Илья вспыхнул:

– Вы чего это?!

– Вот, что, ребяты, – засуетился Бобер, – как посылка прибудет, я сообщу. Письмоношу Моню пришлю. В обязательном порядке. Никаких сомнений.

Они, конечно, приходили за книгой еще целый месяц, через день, как в школе занятия окончатся, идут на почту. Бобер уже видеть их не мог, с треском раскрывал окно и махал руками, мол, нету, нету вашей летательной книжки. Он уже знал даже ее название: «Полет птиц как основа искусства летать». Даже имя автора запомнил: Отто. Правда, фамилию перевирал: Лулела-нда-таль. Ну по всякому.

Уж книгу-то эти высшие силы, которым дед и баба молились, могли вернуть? Ведь и дед хвалил религию ту за книжность, мол, христианский народ весь целиком из Библии вышел, в той Библии, сиречь Книге, он и зародился. И свет книжный по миру понес. Веруйте в Книгу, балбесы, и все вам будет. Ну? Сенька и просил на всякий пожарный случай: верни книжку Отто Лилиенталя. Не вернул.

И все так и шло в этой жизни, никаких знаков и поблажек, все круто и сурово, и если сам чего недоглядел, то уж никакие тебе ангелы с архангелами не пособят. Так и к чему это все?

А дед Дюрга, припомнил Сеня повесть Протаса про разбойника солдата Максима, грехи своего деда хочет так замести – молитвами. А и это пустое и темное!

Темен дед и внука во тьму загнать хочет.

– Мам, я уйду к дяде Семену, – пригрозил Сеня. – Пусть он меня сыном к себе возьмет. Буду Семеновичем, а не Андреевичем.

Мать изумленно уставилась на сына.

– Ты что, сынок? Что говоришь-то?

Тот упрямо боднул воздух.

– А что? Вон родственник Ильюхи: был Кузеньков, стал Задумов. Я тоже, когда вырасту окончательно, фамилию сменю.

– Чего городишь-то… Не нравится тебе фамилия.

– Да, не нравится. Она – кулацкая.

Мама испуганно оглянулась.

– Тшш, сынок… Глупый, что ли?..

– Нет, поменяю.

– Да на какую же?!

Сеня думал мгновенье:

– Лилиенталь!

Мама отшатнулась и перекрестилась.

– Сеня, мы христиане, а не жиды.

– А это и не жид.

– А кто же?

Сеня посмотрел на мать сурово и ответил:

– Немец.

Сказанное оказалось еще хуже. Лицо матери, загорелое, вечно моложавое, сероглазое, резко осунулось и постарело.

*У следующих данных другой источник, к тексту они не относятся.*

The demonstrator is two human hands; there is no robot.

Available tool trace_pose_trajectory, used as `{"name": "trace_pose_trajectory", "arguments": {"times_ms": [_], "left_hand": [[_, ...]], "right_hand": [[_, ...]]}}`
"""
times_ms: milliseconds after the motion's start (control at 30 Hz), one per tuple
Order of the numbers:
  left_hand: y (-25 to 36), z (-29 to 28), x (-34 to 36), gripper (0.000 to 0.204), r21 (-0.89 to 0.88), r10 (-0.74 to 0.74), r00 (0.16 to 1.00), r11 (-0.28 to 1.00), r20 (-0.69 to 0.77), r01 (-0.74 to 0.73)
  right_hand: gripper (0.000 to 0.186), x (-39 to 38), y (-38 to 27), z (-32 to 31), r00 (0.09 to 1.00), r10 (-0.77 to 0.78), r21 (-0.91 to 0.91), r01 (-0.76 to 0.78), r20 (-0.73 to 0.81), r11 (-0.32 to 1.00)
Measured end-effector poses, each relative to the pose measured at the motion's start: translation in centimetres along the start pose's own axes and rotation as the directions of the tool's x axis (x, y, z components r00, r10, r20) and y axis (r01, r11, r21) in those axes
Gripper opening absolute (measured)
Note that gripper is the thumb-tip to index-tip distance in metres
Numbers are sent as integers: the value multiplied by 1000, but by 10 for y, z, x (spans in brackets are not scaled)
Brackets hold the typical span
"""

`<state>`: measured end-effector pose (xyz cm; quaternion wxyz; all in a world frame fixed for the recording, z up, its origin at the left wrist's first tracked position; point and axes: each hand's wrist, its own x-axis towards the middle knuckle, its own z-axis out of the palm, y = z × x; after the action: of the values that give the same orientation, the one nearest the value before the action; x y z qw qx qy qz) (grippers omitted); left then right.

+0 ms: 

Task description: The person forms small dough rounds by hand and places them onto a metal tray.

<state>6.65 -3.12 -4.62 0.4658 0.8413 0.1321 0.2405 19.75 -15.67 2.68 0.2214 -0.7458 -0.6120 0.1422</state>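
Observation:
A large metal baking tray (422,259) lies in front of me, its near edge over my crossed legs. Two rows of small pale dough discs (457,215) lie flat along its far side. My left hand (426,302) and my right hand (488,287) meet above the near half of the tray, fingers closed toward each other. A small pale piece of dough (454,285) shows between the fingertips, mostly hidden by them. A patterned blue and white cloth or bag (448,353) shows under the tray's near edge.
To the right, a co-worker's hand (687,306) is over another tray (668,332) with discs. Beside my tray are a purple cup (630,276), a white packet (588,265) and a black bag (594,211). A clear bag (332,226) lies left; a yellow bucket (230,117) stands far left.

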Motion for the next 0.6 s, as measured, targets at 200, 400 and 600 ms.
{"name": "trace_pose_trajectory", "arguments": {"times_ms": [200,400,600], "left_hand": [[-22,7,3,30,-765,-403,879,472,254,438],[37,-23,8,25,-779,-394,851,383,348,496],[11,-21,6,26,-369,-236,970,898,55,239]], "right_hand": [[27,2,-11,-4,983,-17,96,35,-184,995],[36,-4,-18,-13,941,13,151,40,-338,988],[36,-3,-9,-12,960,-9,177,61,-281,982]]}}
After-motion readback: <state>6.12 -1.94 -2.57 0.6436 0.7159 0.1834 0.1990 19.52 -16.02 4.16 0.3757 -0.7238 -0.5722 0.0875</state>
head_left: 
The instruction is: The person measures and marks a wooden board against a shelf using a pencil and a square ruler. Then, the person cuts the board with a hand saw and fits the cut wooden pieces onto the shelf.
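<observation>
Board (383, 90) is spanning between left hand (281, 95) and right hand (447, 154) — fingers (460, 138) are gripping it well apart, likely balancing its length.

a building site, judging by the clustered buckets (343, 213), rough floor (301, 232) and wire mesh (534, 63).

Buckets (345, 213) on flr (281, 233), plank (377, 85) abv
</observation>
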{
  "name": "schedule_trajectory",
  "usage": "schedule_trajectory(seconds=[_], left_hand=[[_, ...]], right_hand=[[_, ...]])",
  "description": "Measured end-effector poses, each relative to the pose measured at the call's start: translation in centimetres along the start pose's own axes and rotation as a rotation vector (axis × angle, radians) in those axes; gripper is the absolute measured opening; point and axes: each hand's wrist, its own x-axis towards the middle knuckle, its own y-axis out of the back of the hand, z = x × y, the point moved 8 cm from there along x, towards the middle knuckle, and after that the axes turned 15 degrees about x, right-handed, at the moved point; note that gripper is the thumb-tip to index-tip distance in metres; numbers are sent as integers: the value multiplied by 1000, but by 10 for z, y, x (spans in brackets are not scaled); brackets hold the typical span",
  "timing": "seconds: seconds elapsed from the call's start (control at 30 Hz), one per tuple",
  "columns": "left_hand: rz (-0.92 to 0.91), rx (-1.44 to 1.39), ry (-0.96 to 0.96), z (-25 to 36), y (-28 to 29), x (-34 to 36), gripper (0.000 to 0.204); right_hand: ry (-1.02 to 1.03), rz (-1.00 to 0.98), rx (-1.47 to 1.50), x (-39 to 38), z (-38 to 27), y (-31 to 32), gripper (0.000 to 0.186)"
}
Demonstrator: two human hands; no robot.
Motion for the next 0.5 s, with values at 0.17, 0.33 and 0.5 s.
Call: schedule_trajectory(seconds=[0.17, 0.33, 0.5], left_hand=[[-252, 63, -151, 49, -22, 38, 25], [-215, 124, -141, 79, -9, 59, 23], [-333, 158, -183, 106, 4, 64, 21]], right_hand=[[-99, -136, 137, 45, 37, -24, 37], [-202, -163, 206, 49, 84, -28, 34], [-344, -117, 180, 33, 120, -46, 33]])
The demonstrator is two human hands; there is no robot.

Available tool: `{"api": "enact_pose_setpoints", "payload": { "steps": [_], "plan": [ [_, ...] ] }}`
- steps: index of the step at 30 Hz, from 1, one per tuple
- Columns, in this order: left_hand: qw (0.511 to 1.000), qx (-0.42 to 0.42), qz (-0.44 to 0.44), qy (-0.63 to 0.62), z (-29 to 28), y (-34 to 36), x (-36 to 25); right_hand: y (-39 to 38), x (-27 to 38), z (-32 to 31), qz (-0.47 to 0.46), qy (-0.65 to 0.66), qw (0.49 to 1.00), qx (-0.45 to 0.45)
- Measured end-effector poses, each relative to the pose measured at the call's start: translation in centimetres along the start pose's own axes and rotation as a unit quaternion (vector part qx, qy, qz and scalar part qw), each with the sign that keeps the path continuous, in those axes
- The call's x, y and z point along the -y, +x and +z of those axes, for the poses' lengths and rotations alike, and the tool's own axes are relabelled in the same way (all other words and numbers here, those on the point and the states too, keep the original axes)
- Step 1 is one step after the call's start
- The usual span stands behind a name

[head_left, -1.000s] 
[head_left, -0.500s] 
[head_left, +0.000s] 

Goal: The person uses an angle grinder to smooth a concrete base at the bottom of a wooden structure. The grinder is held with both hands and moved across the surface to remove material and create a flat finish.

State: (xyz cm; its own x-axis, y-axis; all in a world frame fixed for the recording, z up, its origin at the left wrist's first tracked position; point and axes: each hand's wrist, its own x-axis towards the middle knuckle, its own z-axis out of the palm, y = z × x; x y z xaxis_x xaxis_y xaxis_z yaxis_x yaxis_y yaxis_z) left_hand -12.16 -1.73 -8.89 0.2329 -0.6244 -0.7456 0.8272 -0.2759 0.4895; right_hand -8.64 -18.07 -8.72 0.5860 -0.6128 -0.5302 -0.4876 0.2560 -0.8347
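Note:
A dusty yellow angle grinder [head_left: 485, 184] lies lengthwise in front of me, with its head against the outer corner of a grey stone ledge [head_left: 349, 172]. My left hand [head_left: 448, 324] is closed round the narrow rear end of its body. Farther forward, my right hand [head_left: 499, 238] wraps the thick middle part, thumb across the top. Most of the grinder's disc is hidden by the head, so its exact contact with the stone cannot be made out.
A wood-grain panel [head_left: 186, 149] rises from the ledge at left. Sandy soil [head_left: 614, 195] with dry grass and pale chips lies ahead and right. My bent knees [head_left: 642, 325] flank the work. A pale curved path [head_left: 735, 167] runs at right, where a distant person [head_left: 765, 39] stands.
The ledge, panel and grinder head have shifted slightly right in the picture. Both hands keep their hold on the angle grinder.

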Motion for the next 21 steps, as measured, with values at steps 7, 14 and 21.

– Не-е-мец? – переспросила она.

Сеня кивнул и рассказал, что знал об этом немце, хотя толком ничего и не знал, только то, что сообщил Илье его родственник Игнат Задумов: умный немец инженер изобретал планеры и сам летал на них, пока не разбился в сорок с чем-то лет, и был он первым. Мать слушала, печально вытягивая губы и трогая иногда себя за щеку.

– Сеня, – сказала она, выслушав, – немец, он хуже жида. Он же, поганый, потравил твоего батьку. Газом. А жиды никого газом не травили. Ни поляки. Ни кто еще. Мысль не доходила. А у того у немца немилосердного – дошла.

Сеня угрюмо внимал. Он это знал. Но снова слушал рассказ матери.

А было так.

Папку взяли на войну с немцем, хотя ему уже и пять десятков стукнуло. Но Жарковская порода крепкая. Царский солдат дед Максим жил сто лет. Дед Дюрга Жар, видно, не меньше проживет. Ему вон сколько, а ходит молодцом.

Сеня не видел никогда своего отца вживую, только на фотокарточке: когда он в последний раз на побывку приезжал, а на селе как раз завелся свой фотограф Левинсон с громоздким аппаратом, и касплянцы ходили к нему фотографироваться. Пошли и Андрей с Софьей. И вот они на этой фотографической прямоугольной карточке: Софья в темном платье и белом ослепительном, как сугроб, платке стоит, положив руку на плечо сидящему на венском стуле бравому солдату в форме и фуражке, с лихо подкрученными усами, с Георгиевским крестом на груди: вид весь у него бодрый, а в темных близко посаженных глазах какой-то тоскливый вопрос… Или это так сейчас кажется?